Oleh Dino Umahuk, Penulis, Jurnalis Senior dan Sastrawan Nasional
Dari delapan presiden yang pernah memimpin Indonesia, Prabowo Subianto barangkali adalah presiden yang paling subur melahirkan meme. Bukan semata karena kebijakannya, melainkan karena kata-kata yang keluar dari mulutnya sendiri.

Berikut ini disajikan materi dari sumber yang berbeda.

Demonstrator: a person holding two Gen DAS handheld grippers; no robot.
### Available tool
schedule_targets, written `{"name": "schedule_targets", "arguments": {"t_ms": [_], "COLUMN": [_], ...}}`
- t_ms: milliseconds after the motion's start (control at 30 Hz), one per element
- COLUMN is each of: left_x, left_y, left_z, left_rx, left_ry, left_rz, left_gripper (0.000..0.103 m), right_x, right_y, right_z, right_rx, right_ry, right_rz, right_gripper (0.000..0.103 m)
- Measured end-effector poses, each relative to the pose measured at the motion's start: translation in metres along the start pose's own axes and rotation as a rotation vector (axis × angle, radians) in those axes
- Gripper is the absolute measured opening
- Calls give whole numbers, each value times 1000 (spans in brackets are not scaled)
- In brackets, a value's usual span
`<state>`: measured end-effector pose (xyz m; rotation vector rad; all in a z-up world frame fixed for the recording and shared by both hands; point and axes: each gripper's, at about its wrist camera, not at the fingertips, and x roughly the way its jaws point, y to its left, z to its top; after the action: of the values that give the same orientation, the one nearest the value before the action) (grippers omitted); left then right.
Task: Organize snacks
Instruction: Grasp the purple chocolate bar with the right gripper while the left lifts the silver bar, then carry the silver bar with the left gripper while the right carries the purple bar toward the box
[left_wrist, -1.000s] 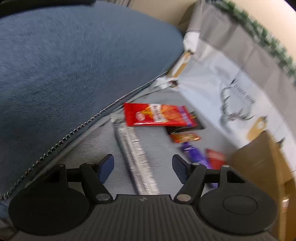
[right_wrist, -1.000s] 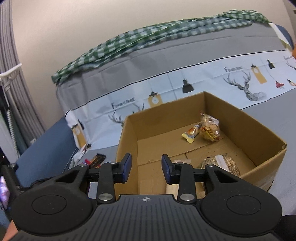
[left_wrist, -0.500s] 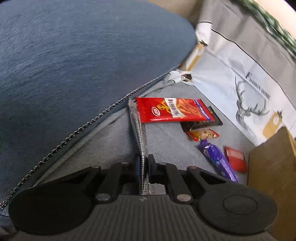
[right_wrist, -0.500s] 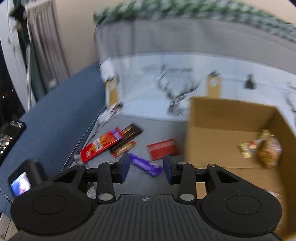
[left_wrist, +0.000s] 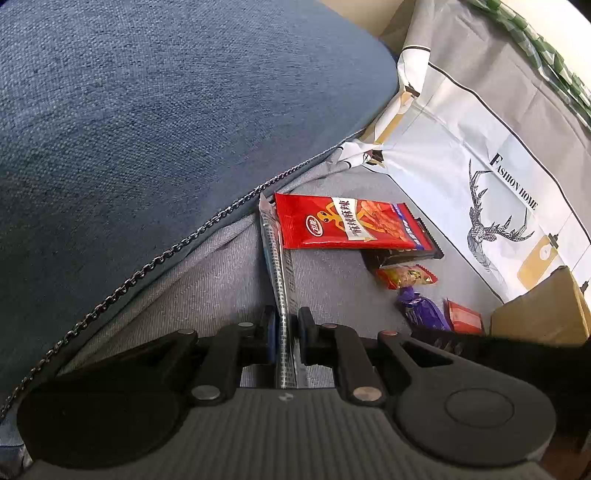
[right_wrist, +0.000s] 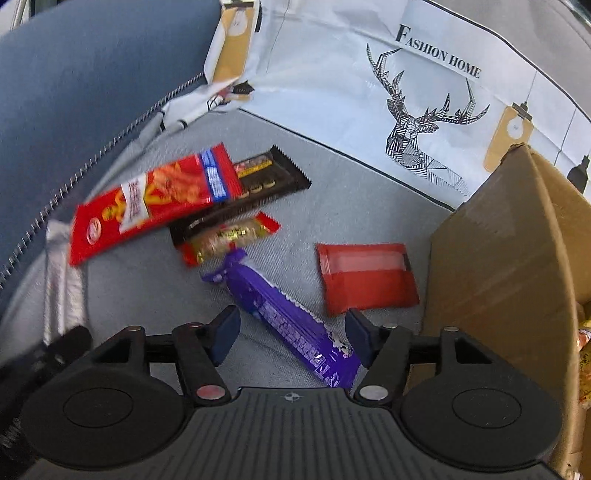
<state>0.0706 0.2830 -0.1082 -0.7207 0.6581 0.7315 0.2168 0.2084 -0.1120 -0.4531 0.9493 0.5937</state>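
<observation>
My left tool (left_wrist: 283, 334) is pinched almost closed on a long, thin silver foil snack packet (left_wrist: 277, 266), which stands on edge between the pads and runs away from me across the grey fabric seat (left_wrist: 207, 273). Its far end reaches the corner of the flat red snack bag with white and yellow print (left_wrist: 343, 223), close beside the zip chain (left_wrist: 155, 262) along the edge of the blue cushion (left_wrist: 166, 103).

My right tool (right_wrist: 291, 334) is partway apart, its jaws opening, hanging over the purple wrapped candy bar (right_wrist: 288, 317). The bar lies slantwise between the two pads, and neither pad presses on it (one end runs under the tool body). Just beside it lies the small red square pouch with a pale strip (right_wrist: 365, 277), near the wall of the brown cardboard box (right_wrist: 498, 280). Farther off, a small red and gold candy wrapper (right_wrist: 229, 236) rests against a black snack bar wrapper (right_wrist: 258, 184), which the red snack bag partly covers.

Behind it all hangs a white cloth printed with a stag's head and the words "FASHION HOME" (right_wrist: 424, 110).
</observation>
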Motion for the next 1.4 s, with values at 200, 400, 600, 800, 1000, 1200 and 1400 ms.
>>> {"name": "schedule_targets", "arguments": {"t_ms": [200,400,600,800,1000,1200,1400], "left_x": [1,0,-8,-18,-29,-32,-39], "left_y": [0,3,6,3,3,-1,-13], "left_z": [1,1,0,-7,-28,-56,-72], "left_rx": [11,-5,-12,41,107,157,276], "left_ry": [9,24,70,144,275,445,396], "left_rz": [-24,-48,-147,-247,-348,-434,-359], "left_gripper": [9,8,8,8,7,7,20], "right_x": [1,-35,-96,-146,-152,-133,-122], "right_y": [1,5,0,-2,-1,1,-7], "right_z": [-10,-26,-68,-128,-174,-197,-205], "right_rx": [24,34,100,89,100,152,163], "right_ry": [-7,-41,-84,-107,-105,-88,-65], "right_rz": [60,97,130,175,219,221,200], "right_gripper": [22,15,15,15,15,15,17]}}
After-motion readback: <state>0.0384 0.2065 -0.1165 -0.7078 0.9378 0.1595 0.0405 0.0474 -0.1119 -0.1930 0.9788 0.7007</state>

“10+6=17”, “10+2=13”, “tanam telur”, “tanam lele”, upah mengupas bawang Rp700 ribu sekilo, panggul satu sak semen Rp100 ribu, hingga celetukan “nyeee, nyee, nyee”—segera berpindah dari podium kepresidenan ke ruang meme. Dari ruang resmi negara ke ruang humor warga. Dari pidato menjadi bahan satire.

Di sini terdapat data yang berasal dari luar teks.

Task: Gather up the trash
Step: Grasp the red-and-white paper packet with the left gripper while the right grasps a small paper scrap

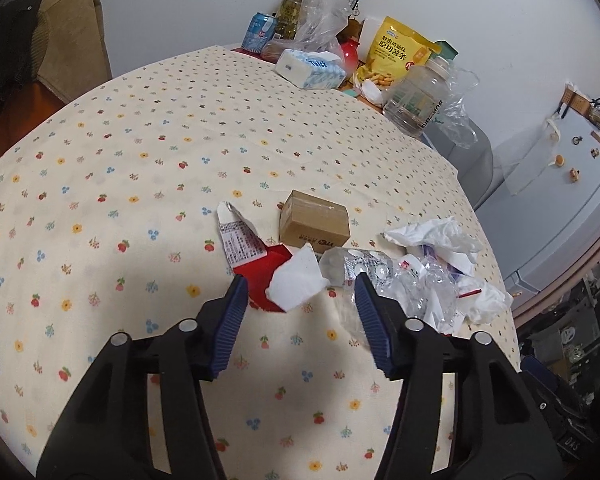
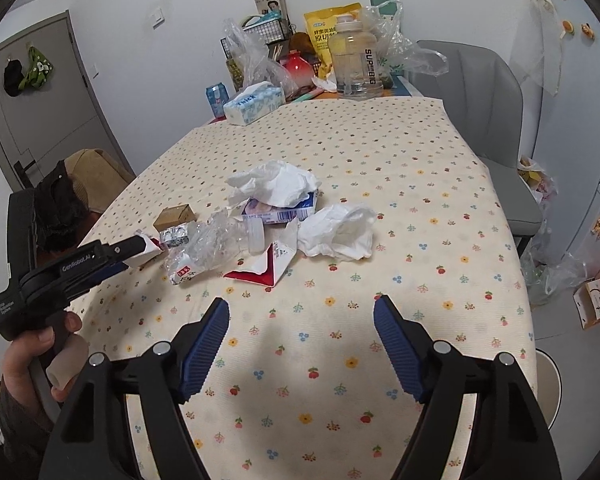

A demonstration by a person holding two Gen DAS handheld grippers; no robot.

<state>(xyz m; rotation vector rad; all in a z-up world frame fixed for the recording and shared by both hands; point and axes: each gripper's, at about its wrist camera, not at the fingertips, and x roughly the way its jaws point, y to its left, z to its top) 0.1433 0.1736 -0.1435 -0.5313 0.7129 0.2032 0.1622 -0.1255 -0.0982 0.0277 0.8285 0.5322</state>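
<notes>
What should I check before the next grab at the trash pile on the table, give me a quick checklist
1. Left gripper open: ok, blue pads apart with nothing pressed.
2. Left target lined up: ok, the torn white paper on the red carton piece sits at the gap.
3. Right gripper open: ok, nothing between the fingers.
4. Right gripper at the trash: not ok, only tablecloth lies between the fingers; the torn red carton and crumpled tissue lie beyond.
5. Path to the pile free: ok.
6. A bin or bag for the trash: cannot tell.
</notes>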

Kita boleh tertawa. Tetapi di balik tawa itu ada pertanyaan yang lebih serius: mengapa seorang presiden begitu mudah menyediakan bahan bagi publik untuk menertawakan dirinya sendiri?

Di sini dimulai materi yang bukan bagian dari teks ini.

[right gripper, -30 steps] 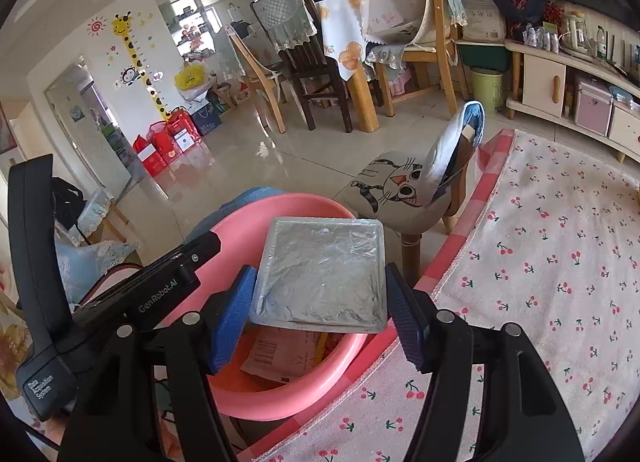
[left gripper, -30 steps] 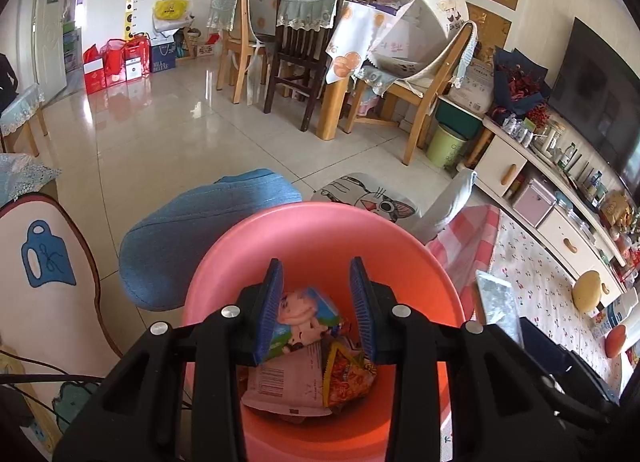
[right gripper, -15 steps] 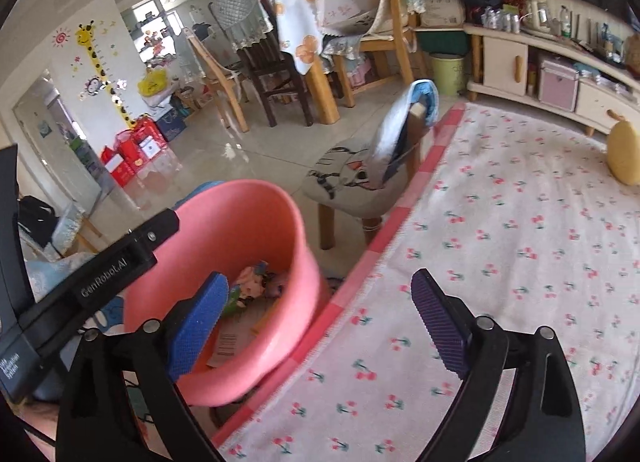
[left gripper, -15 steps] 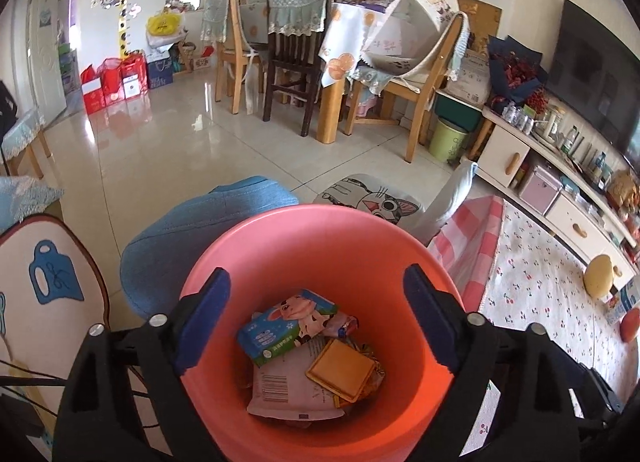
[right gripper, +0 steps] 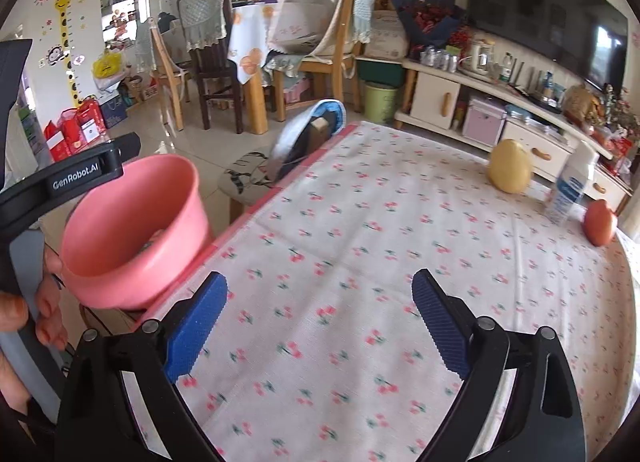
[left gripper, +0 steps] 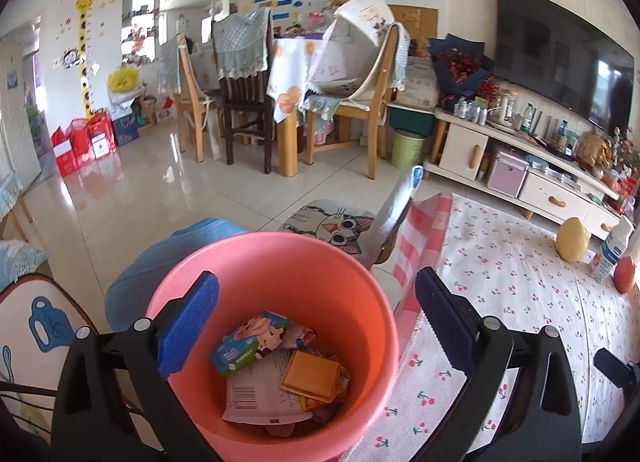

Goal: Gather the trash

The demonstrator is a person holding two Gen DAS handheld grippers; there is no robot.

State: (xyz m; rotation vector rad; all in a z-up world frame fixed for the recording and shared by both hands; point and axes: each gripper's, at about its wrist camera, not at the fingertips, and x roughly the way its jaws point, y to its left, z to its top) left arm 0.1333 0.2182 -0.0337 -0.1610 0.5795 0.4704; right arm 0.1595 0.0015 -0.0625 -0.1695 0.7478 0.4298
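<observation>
A pink bin [left gripper: 280, 240] stands at the table's edge and holds several wrappers: a blue-green packet [left gripper: 248, 346], an orange square packet [left gripper: 314, 376] and a white barcoded wrapper [left gripper: 256, 394]. My left gripper [left gripper: 316, 278] hangs right above the bin's mouth. Its jaws are opening wide, and nothing is between the pads. My right gripper [right gripper: 320, 278] stands open over the cherry-print tablecloth [right gripper: 360, 221] and is empty. In that view the bin [right gripper: 136, 221] lies to its left, below the left tool's black body.
A yellow egg-shaped thing [right gripper: 510, 165], a white and blue carton [right gripper: 572, 185] and a red fruit [right gripper: 600, 221] stand at the table's far right. A cat-cushion chair [left gripper: 332, 225] and a blue stool [left gripper: 160, 262] are behind the bin. A hand [right gripper: 44, 302] grips the left tool.
The left jaws opened and the blue-green packet dropped into the bin. The right jaws opened, the silver foil packet left them, and that gripper swung right, out over the tablecloth.
</observation>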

Di sinilah persoalannya menjadi lebih besar daripada sekadar salah ucap.
Dalam komunikasi politik, seorang pemimpin bukan hanya menyampaikan pesan; ia sendiri adalah pesan. Setiap kata, jeda, ekspresi dan bahkan kekeliruan dibaca sebagai cermin karakter, kompetensi dan kepemimpinannya. Di era media sosial, sebuah pidato juga tidak pernah benar-benar selesai ketika mikrofon dimatikan. Ia direkam, dipotong, diulang, diberi konteks baru, lalu beredar tanpa batas.